The state has managed the Bristol Bay salmon fishery by limiting access and fishing

effort, not by privatizing the resource with allocated quotas or catch shares. Since the 1970s,

managers have used a dedicated access regime known as the Limited Entry Permit System to

control how many fishing boats are on the water, in addition to vessel and gear restrictions as

mechanisms limiting fishing effort. In the 1940s, all fishing was done from sailboats.
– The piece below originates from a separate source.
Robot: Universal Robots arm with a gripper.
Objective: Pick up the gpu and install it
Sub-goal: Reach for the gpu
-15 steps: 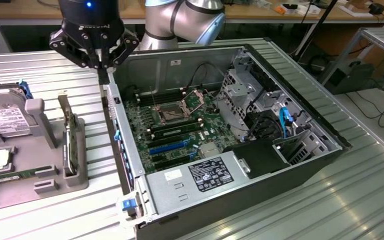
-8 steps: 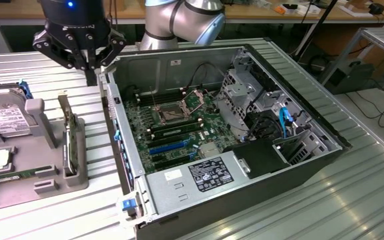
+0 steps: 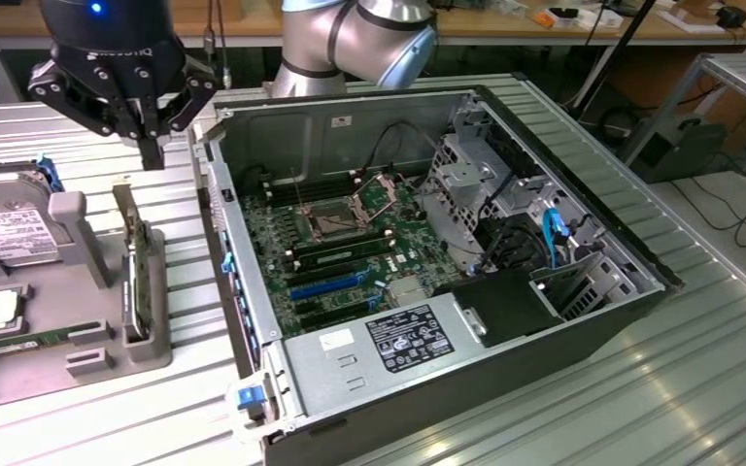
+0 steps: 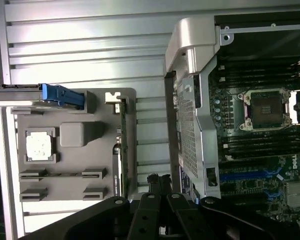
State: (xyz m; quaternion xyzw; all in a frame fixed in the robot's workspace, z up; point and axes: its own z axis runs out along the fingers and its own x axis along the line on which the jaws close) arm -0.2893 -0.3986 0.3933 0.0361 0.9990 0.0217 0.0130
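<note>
gray tray (image 3: 114, 361) holds the gpu (image 3: 137, 282) on edge, lengthwise along the case (image 3: 593, 204), near the closed claw (image 3: 152, 161).

The gpu (image 3: 137, 277) stands upright on its long edge in a slot of the gray tray (image 3: 101, 361), on the side nearest the open computer case (image 3: 581, 194). It is a thin green card (seen almost edge-on from here) with a silver metal bracket at its far end. From the wrist view it (image 4: 121, 150) is a narrow green strip.
</note>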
During this

time, Yup’ik fishers successfully secured their positions and became well established skippers in

the fishery.

Alaska achieved statehood in 1959 and the newfound government established the Alaska

Department of Fish & Game “to protect, maintain, and improve the fish, game, and aquatic plant

resources of the state, and manage their use and development in the best interest of the economy

and the well-being of the people of the state, consistent with the sustained yield principle.”11 A

year after the passage of a constitutional amendment in 1972 that allowed the state government

to restrict fisheries participation, ADF&G established a limited entry permit system for the

Bristol Bay commercial salmon fishery. The permit program is administered by the Commercial

Fisheries Entry Commission (CFEC). The CFEC employed a point system that awarded prior

experience in the fishery and economic dependence when evaluating the initial permit

applications, thus solidifying the role of Yup’ik fishermen as skippers. Many received the highly

valuable and scarce permits. The CFEC issued 44% of the permits to Alaska Natives who

comprised only 18% of the state population (Apgar-Kurtz 2012:14).

11 Alaska Department of Fish & Game official webpage: http://www.adfg.alaska.gov/index.cfm?adfg=about.mission (accessed March 18, 2013)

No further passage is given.